By Karin Gillespie
Post originally appeared at South Journal 85
I once ran into a Pulitzer Prize-winning novelist in a ladies’ room at a writer’s conference. She slipped into a stall and I could hear her peeing. The whole time I was thinking, “Pulitzer Prize-winning novelists have to pee?”
Obviously they do. They also probably burp and sneeze and maybe even snore but their writing is so impressive sometimes it’s hard for me to imagine it comes from mere mortals.
In fact, when I was a beginning writer I used to assume that certain authors had a direct pipeline to the writing gods who sent them down a steady supply of flawless prose anytime they sat down at a computer. I also thought that these gods were exceedingly elitist, and only showered special writers with their gifts.
When I put my fingers on the keyboard, I imagined the gods rolling their eyes and saying, “Her again? Toss down a few clichés and some stilted sentences. That’s all that hack deserves.”
But then one night, many years ago, I was writing a freelance theater review on “Richard III” for my local newspaper; it was a rush job and had to be completed in two hours. I was in panic because I’ve never written anything decent in that period of time, and I was still pretty new to the writing game.
I threw myself into the review and the next day when I read it in the paper, I was afraid it was going to be terrible, but, to my surprise, it was fresh and invigorating. In fact, it was so good I couldn’t believe I’d actually written it.
Getting Out of Your Way
Artists at all levels of mastery have had similar experiences. I once read that the actor Lawrence Olivier came off the stage after his most brilliant performance of his life. Supposedly he said, “I know it was my best work ever, but I have no idea how I can replicate it.”
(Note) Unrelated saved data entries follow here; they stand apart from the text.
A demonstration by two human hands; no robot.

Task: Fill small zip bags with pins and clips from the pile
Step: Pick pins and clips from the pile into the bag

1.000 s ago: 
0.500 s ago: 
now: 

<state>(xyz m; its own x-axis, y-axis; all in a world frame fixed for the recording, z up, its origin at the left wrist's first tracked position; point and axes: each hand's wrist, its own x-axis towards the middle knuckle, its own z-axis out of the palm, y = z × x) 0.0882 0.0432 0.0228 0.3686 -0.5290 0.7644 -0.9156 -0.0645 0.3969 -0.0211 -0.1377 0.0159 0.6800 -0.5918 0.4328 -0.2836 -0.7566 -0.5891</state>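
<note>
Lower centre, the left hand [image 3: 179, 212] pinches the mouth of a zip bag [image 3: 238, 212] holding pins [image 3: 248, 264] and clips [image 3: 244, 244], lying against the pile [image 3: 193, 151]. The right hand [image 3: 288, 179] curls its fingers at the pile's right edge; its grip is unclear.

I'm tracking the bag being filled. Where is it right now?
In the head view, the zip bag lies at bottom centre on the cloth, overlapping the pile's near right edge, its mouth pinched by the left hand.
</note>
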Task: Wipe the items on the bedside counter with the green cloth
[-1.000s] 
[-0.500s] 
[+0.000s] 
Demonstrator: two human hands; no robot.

I can relate to his bewilderment. How can we repeat those moments in writing when we are just not at our best, but better than our best? How can we more consistently unearth gems and gold doubloons instead of old shoes and rusty nails?
The obvious advice applies: learn your craft, keep butt in chair. But I would also add some additional advice: Get the hell out of your way.
I think the reason my theater review was so good was because I didn’t have time for my usual writing mind-crap, i.e., the need to impress, the near constant belittling, and the occasional delusions of grandeur. My mind was clear and focused on my purpose, making me an excellent conduit for the writing gods’ gifts.
Of course getting out of your way is easier said than done. For me, meditation helps enormously. Twenty minutes every day I sit and listen to the voices in my head. The more I observe those voices in action, the more I understand how frequently they undermine my creative work. They are like kindergarteners in need of a nap. They always seize onto first idea because they want to get the writing over with or they’re attracted to derivation because, “it made that other kid famous and I want to be famous too.” Or they resist a needed revision because, “It’s good enough. I’m so sick of this.”
It’s seems ludicrous that we would actually listen to these wrongheaded voices, but the truth is, many of us not only listen to them but are ruled by them. Meditation doesn’t completely quiet them, but we are also less likely to give into their wily demands.
Sometimes I’m tempted to yell at these voices, “Quit being such brats!” but I think it’s a better strategy to be kind and patient with them and say, “You kids play nice for a while. I have to work right now.”
Then I sit down and write my head off before the voices get restless. Does this make me write like a Pulitzer Prize-winning novelist? Nope. I still write like Karin Gillespie but sometimes, with the help of the writings gods, I write even better than she does.